Veterinarians will be contacted by mail with a link to the survey.
The study’s goals are to use the information to enhance surgical skills curricula at veterinary schools, produce a respected, peer-reviewed study to be published in the veterinary literature and ensure that the quality of training in veterinary medicine will meet or exceed the expectations of private practitioners.
“Until we do know, we are kind of going into the profession somewhat blind,” Carroll said. “We are expected to perform, but at what level?”
For almost two years, the WSU students have conducted nationwide, faculty-mentored, scientific surveys of more than 1,000 veterinary students and 250 veterinary faculty members about the skills needed for graduates to be successful in their first jobs. Their new target is 2,000 private practitioners, including 500 new veterinary graduates.
Funded by the American Veterinary Medical Foundation and WSU Educational Challenge Grant, the survey will help determine expectations of new graduates so veterinary schools can produce grads who meet those expectations.
Unlike physicians, graduate veterinarians can legally perform any medical procedure with any species on Day 1 after passing the national board examination and securing licensure. This means that colleges of veterinary medicine are responsible for ensuring that graduating veterinarians have all of the skills needed to be successful in their first job.

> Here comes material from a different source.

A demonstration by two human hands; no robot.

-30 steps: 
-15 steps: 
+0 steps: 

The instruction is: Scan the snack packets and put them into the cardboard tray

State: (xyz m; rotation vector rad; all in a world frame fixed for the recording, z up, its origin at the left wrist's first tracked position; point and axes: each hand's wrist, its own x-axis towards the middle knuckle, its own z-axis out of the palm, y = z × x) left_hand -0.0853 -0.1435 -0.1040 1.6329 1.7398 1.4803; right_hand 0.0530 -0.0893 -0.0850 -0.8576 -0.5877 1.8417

Most new veterinarians will proceed cautiously and will have some degree of mentoring from their employers. Over time they will fall into a routine and determine a niche where they are most capable and most comfortable.
Nonetheless, employers inevitably have certain expectations of competence from a new hire.
The other class of 2014 students in the WSU College of Veterinary Medicine who are conducting the surveys are Tomasina Lucia, Chelsea Farnsworth, Eryn Zeugschmidt and Mike Hinckley.